Build your own disaster recovery for custom topics in Event Grid

Disaster recovery focuses on recovering from a severe loss of application functionality. This tutorial will walk you through how to set up your eventing architecture to recover if the Event Grid service becomes unhealthy in a particular region.

In this tutorial, you'll learn how to create an active-passive failover architecture for custom topics in Event Grid. You'll accomplish failover by mirroring your topics and subscriptions across two regions and then managing a failover when a topic becomes unhealthy. The architecture in this tutorial fails over all new traffic. it's important to be aware, with this setup, events already in flight won't be recovered until the compromised region is healthy again.

Note

Event Grid supports automatic geo disaster recovery (GeoDR) on the server side now. You can still implement client-side disaster recovery logic if you want a greater control on the failover process. For details about automatic GeoDR, see Server-side geo disaster recovery in Azure Event Grid.

Create a message endpoint

To test your failover configuration, you'll need an endpoint to receive your events at. The endpoint isn't part of your failover infrastructure, but will act as our event handler to make it easier to test.

To simplify testing, deploy a pre-built web app that displays the event messages. The deployed solution includes an App Service plan, an App Service web app, and source code from GitHub.

  1. Select Deploy to Azure to deploy the solution to your subscription. In the Azure portal, provide values for the parameters.

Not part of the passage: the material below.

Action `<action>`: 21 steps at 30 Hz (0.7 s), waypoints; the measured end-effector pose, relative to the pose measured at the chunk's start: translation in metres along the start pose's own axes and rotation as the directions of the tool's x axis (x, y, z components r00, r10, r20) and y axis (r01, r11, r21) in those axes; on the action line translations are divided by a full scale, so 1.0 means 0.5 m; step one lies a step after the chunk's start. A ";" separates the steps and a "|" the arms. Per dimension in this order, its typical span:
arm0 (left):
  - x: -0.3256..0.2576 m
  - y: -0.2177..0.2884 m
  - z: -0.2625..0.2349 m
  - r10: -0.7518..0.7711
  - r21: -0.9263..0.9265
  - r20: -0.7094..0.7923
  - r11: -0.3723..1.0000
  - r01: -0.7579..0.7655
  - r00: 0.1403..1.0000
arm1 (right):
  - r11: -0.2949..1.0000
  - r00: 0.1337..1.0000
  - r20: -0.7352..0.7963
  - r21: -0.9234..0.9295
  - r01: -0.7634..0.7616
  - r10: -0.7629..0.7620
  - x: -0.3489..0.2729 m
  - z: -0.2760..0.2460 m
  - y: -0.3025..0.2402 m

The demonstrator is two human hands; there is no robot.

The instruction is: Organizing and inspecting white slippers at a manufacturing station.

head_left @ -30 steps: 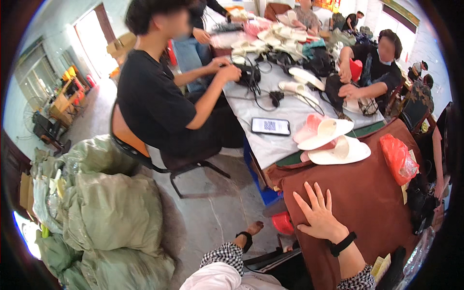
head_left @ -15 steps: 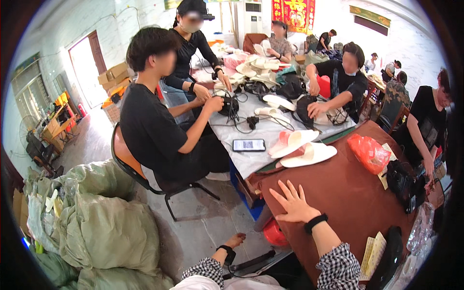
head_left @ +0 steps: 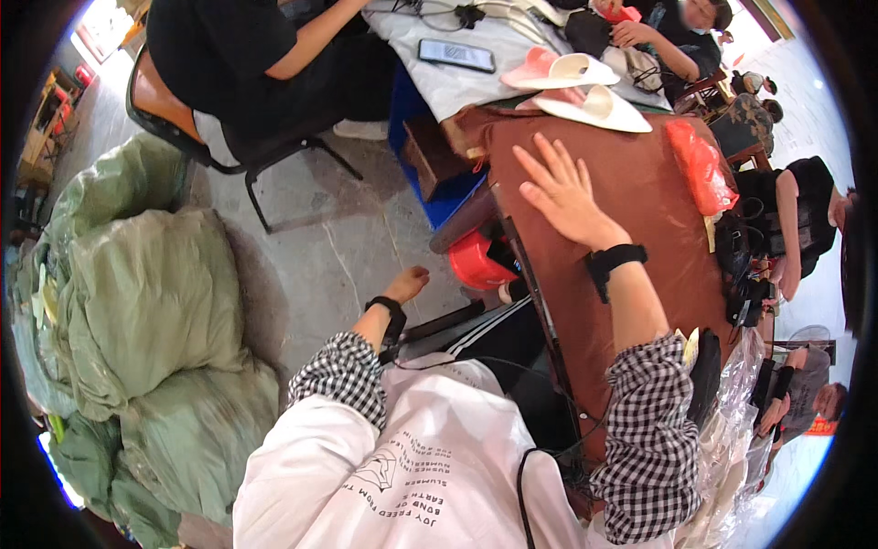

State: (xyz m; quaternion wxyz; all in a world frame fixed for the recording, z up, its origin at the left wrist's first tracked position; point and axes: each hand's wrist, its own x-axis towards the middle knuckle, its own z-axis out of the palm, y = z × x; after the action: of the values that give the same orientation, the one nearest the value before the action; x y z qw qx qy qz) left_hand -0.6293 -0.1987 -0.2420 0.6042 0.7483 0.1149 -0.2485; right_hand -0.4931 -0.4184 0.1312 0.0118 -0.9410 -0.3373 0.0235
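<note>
My right hand (head_left: 569, 197), palm down with its fingers spread, is over the brown cloth-covered table (head_left: 640, 220); whether it touches the cloth cannot be made out. Nothing is in it. Beyond its fingertips lie two pale slippers (head_left: 599, 108) with pinkish insides. My left hand (head_left: 406, 284) hangs low over the floor, left of the table. It looks small and foreshortened, with its fingers mostly hidden, and no object shows in it. Near it is a red bucket-like container (head_left: 479, 263) under the table edge. Dark bands circle both wrists.
Large green sacks (head_left: 151, 302) are piled on the left. A seated person's chair (head_left: 174, 105) stands ahead of them. A phone (head_left: 455, 55) rests on the white-covered table. On the right are a red plastic bag (head_left: 700, 169), a black bag (head_left: 743, 261) and clear plastic (head_left: 732, 412). Other people work around.
The view has tilted downward, so my white shirt and more of my arms show. Both hands sit higher in the picture; the right stays spread over the brown cloth.
</note>
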 end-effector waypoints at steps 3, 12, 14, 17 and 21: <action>0.011 -0.021 0.024 0.007 -0.032 0.020 0.999 -0.006 1.000 | 1.000 0.999 0.048 0.026 0.002 -0.003 0.007 -0.008 -0.022; -0.008 0.033 0.057 0.003 -0.032 0.068 0.999 -0.001 0.998 | 0.998 0.995 0.086 0.032 -0.056 0.053 -0.012 -0.013 -0.024; -0.006 0.038 0.059 0.011 -0.028 0.071 1.000 -0.009 0.997 | 0.998 0.995 0.087 0.029 -0.052 0.050 -0.012 -0.015 -0.026; 0.001 0.030 0.065 0.045 -0.016 0.061 0.999 -0.044 0.997 | 0.999 0.996 0.082 0.034 -0.042 0.040 -0.004 -0.017 -0.035; 0.011 0.051 0.087 0.057 -0.030 0.112 0.998 -0.054 0.992 | 0.998 0.995 0.079 0.031 -0.056 0.053 -0.008 -0.015 -0.022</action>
State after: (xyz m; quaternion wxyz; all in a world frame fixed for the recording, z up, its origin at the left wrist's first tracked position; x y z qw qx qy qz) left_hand -0.6226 -0.2472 -0.2296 0.6265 0.7277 0.0632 -0.2717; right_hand -0.5029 -0.4128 0.1393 0.0136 -0.9479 -0.3113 0.0664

  2. The deployment may take a few minutes to complete. After the deployment has succeeded, view your web app to make sure it's running. In a web browser, navigate to: https://<your-site-name>.azurewebsites.net Make sure to note this URL as you'll need it later.

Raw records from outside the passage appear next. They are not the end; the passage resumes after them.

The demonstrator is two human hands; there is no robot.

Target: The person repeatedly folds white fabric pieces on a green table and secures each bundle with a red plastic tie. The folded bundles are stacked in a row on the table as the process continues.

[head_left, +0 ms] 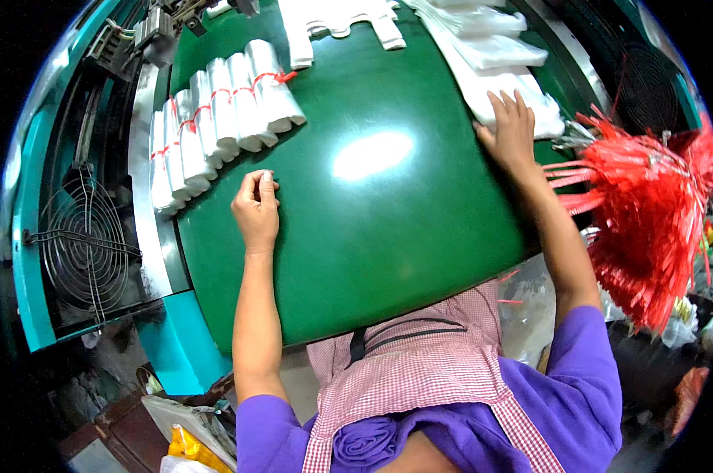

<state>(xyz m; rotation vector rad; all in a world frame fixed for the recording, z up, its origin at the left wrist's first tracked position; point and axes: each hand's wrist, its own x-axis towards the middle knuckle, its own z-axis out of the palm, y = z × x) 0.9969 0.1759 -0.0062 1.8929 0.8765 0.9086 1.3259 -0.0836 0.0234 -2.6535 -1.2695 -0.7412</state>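
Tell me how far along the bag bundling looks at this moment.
Done: a row of rolled white bag bundles, each tied with a red strip, lies at the table's left. In hand: the right hand presses on a flat stack of loose bags; the left hand rests closed on the green table. Left: more untied stacks behind.

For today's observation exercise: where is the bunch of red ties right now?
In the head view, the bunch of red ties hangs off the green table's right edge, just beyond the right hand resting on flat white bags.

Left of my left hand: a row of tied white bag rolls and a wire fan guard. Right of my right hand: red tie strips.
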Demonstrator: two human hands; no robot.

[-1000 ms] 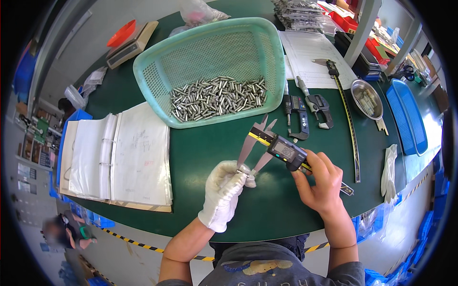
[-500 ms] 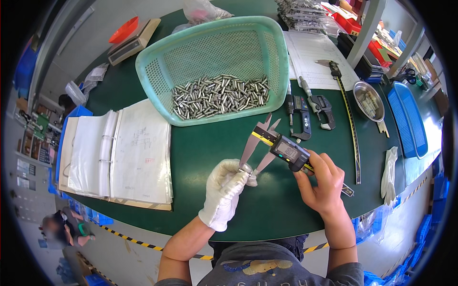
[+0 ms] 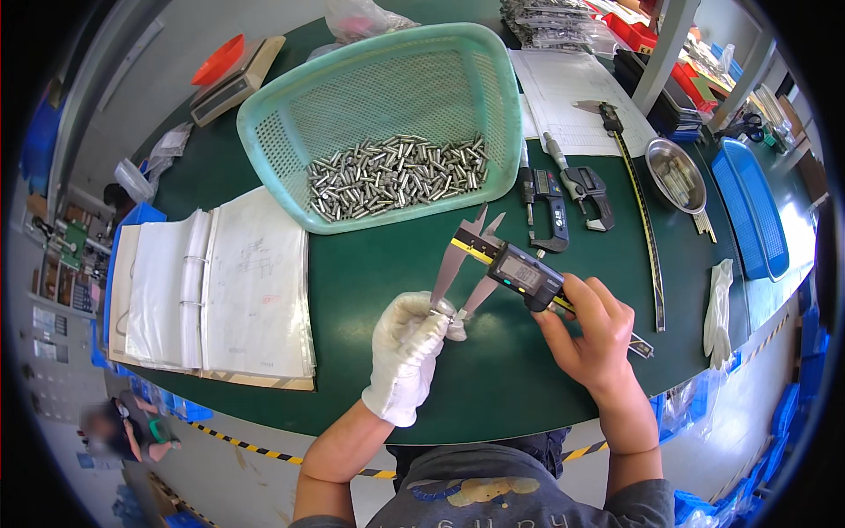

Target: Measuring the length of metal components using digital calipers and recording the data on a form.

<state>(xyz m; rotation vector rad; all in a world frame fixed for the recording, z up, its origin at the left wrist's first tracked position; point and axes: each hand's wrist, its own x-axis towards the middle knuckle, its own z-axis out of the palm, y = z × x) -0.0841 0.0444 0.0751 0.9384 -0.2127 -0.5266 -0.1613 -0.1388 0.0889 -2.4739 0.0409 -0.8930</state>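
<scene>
My left hand (image 3: 407, 361) wears a white glove, its fingers pinched around a small shiny metal pin (image 3: 445, 311) that is mostly hidden by them. The pin sits between the long jaws of a digital caliper (image 3: 526, 275). With thumb and fingers, my bare right hand (image 3: 591, 333) grips the caliper's body at its right end, the display facing up. Beyond the caliper, a light green plastic basket (image 3: 273, 180) holds a heap of similar metal pins (image 3: 400, 176).
Left on the green table (image 3: 370, 273) lies an open ring binder (image 3: 255, 290). To the right are two digital micrometers (image 3: 547, 207) (image 3: 583, 185), another caliper (image 3: 635, 189), a metal bowl (image 3: 656, 167), a blue basket (image 3: 748, 211) and a white glove (image 3: 717, 312). A scale (image 3: 238, 88) stands far left.
The whole view has shifted slightly, so things appear a little further left. Both hands keep their hold on the pin and the caliper, which have barely moved.
</scene>
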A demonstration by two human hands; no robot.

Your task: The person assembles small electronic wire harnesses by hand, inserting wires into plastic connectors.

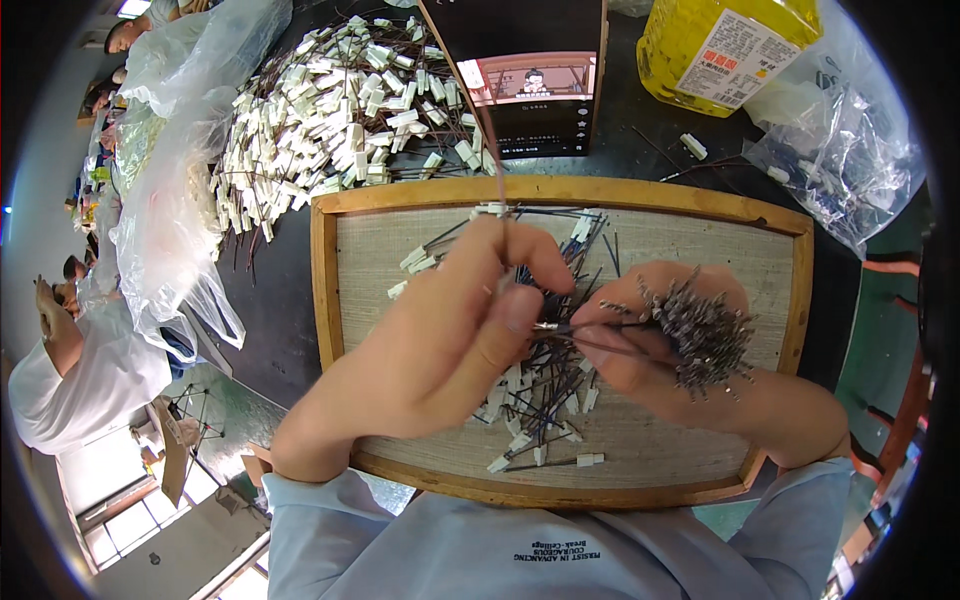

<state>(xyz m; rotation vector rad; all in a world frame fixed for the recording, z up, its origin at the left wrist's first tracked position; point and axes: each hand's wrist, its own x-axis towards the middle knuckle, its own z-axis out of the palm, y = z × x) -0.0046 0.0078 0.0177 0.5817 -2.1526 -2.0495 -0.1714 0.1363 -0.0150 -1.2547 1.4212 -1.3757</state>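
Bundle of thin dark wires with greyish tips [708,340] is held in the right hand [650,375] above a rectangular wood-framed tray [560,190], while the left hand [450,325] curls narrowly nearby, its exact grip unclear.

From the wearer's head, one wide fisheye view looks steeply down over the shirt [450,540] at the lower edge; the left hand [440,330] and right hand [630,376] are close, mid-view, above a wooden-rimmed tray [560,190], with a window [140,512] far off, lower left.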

  3. You see the site but no events have been posted to it yet.

    View new site

Enable Event Grid resource provider

If you haven't previously used Event Grid in your Azure subscription, you may need to register the Event Grid resource provider.

In the Azure portal:

  1. Select Subscriptions.
  2. Select the subscription you're using for Event Grid.
  3. Under Settings, select Resource providers.
  4. Find Microsoft.EventGrid.
  5. If not registered, select Register.

It may take a moment for the registration to finish. Select Refresh to update the status. When Status is Registered, you're ready to continue.

Create your primary and secondary topics

First, create two Event Grid topics. These topics will act as your primary and secondary. By default, your events will flow through your primary topic. If there is a service outage in the primary region, your secondary will take over.

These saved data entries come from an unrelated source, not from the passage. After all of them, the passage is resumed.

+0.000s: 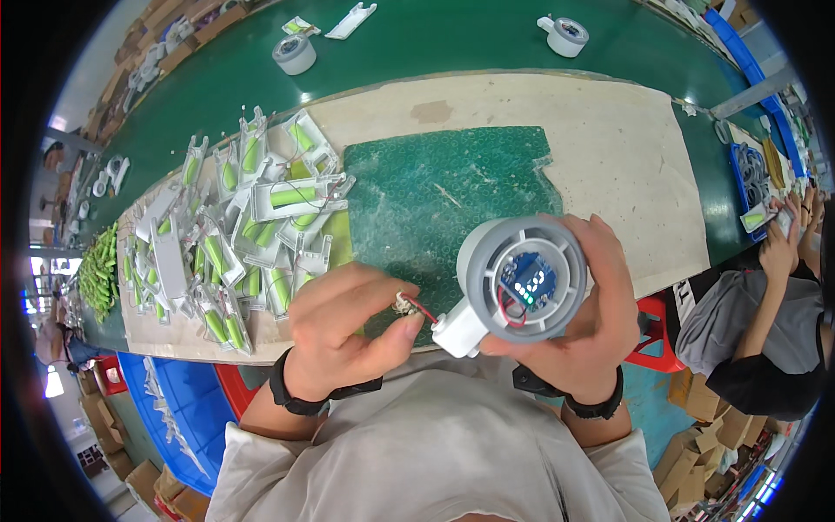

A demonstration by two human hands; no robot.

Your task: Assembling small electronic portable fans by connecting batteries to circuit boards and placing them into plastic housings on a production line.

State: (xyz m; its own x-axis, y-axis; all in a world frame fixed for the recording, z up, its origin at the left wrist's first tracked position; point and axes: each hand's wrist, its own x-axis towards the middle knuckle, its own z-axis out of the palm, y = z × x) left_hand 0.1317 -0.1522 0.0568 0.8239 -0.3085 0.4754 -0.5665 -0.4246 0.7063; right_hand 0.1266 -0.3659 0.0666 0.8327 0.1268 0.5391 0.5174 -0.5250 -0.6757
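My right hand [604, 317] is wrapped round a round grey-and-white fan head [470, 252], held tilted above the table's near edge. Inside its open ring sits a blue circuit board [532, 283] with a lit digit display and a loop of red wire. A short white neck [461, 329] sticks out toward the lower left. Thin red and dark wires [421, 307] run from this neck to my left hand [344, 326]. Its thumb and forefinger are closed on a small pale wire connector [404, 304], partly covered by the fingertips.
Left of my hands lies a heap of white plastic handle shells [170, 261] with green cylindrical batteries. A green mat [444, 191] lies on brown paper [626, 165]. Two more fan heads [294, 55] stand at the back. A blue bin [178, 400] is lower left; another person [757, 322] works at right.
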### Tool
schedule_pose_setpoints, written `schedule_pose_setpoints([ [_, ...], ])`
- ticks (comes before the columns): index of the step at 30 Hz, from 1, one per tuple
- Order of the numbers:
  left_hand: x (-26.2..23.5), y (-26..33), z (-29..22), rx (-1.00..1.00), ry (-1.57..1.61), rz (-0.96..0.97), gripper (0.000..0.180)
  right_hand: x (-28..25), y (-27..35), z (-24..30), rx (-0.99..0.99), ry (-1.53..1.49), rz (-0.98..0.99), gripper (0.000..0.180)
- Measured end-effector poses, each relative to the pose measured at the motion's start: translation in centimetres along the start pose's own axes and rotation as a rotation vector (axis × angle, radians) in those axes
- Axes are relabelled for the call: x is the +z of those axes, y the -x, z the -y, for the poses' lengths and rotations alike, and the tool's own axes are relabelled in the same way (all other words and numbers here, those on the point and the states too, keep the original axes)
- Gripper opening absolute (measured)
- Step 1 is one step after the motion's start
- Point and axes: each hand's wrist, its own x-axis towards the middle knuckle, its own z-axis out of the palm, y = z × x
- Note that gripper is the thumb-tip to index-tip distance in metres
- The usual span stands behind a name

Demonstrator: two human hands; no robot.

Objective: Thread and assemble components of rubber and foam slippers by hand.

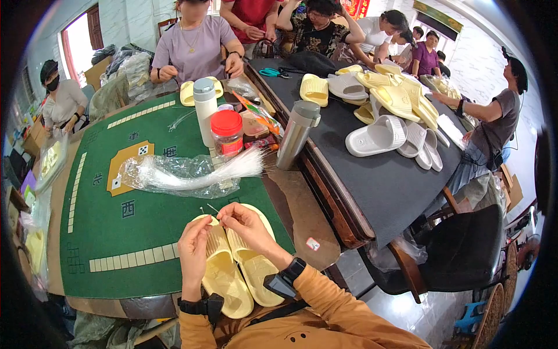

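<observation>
A pair of pale yellow slippers [257, 270] lies side by side at the near edge of the green table mat, close to my body. Over their toe ends, my left hand [194, 244] and my right hand [251, 230] are close together, fingers pinched. A thin white cable tie [213, 207] shows between them, its slim ends poking up past the fingertips. Both hands appear to grip it; how it runs through the slippers is hidden behind the fingers. Just beyond lies a clear plastic bag [168, 177] with a bundle of white cable ties [239, 167] sticking out.
A red-lidded jar [226, 132], a white bottle [205, 110] and a steel tumbler [298, 135] stand beyond the bag. Yellow and grey slippers [378, 136] are heaped on the dark table [349, 180] at right. Several people work around; a black chair [459, 256] stands right.
</observation>
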Motion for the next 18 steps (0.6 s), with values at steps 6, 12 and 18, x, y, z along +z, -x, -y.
schedule_pose_setpoints([
  [6,-0.01,-0.01,0.22,0.005,0.020,0.000,0.028,-0.21,-0.04,-0.21,-0.011,-0.032,0.009,0.008],
  [12,-0.04,0.01,0.34,0.003,0.026,0.001,0.027,-0.34,-0.03,-0.25,0.013,-0.013,0.023,0.008],
  [18,0.08,0.01,-0.04,-0.001,0.024,0.008,0.026,-0.20,0.06,0.02,0.001,-0.033,0.010,0.008],
])
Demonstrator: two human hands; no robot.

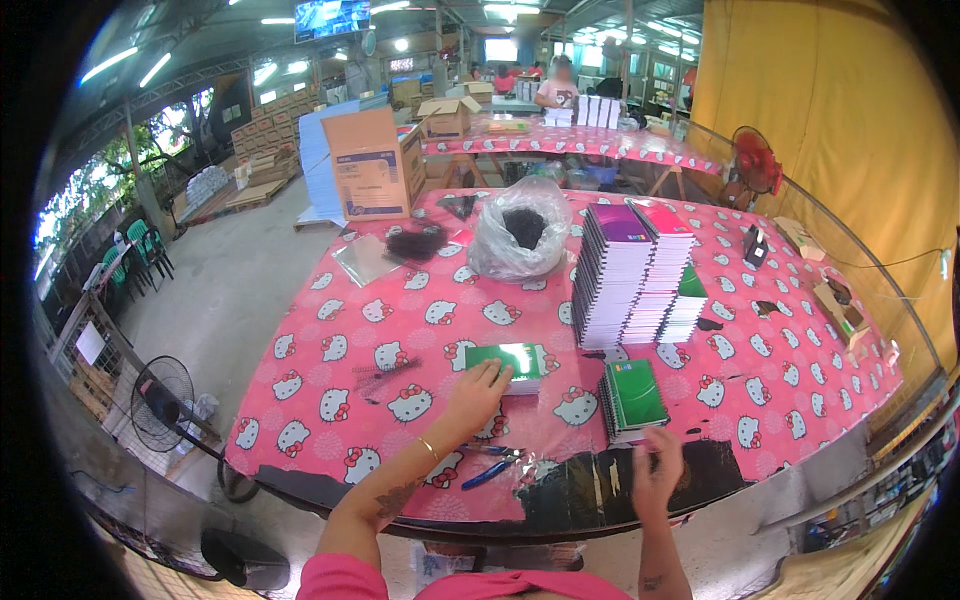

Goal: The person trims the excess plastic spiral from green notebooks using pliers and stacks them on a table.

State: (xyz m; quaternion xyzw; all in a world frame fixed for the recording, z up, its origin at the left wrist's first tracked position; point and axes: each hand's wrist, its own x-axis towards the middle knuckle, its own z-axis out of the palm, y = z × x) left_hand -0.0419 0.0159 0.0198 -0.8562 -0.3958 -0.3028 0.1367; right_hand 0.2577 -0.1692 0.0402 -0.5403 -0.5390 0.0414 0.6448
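i rest the left hand, its fingers released, on a green-covered stack upon the tabletop. the right hand is beside green notebooks; i cannot tell its grasp.

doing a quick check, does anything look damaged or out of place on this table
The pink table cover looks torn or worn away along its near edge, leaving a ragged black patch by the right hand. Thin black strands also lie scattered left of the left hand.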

  1. Sign in to the Azure portal.

  2. From the upper left corner of the main Azure menu, choose All services > search for Event Grid > select Event Grid Topics.

    Event Grid Topics menu

    Select the star next to Event Grid Topics to add it to resource menu for easier access in the future.

  3. In the Event Grid Topics Menu, select +ADD to create your primary topic.

    • Give the topic a logical name and add "-primary" as a suffix to make it easy to track.

    • This topic's region will be your primary region.

      Event Grid Topic primary create dialogue

  4. Once the Topic has been created, navigate to it and copy the Topic Endpoint. you'll need the URI later.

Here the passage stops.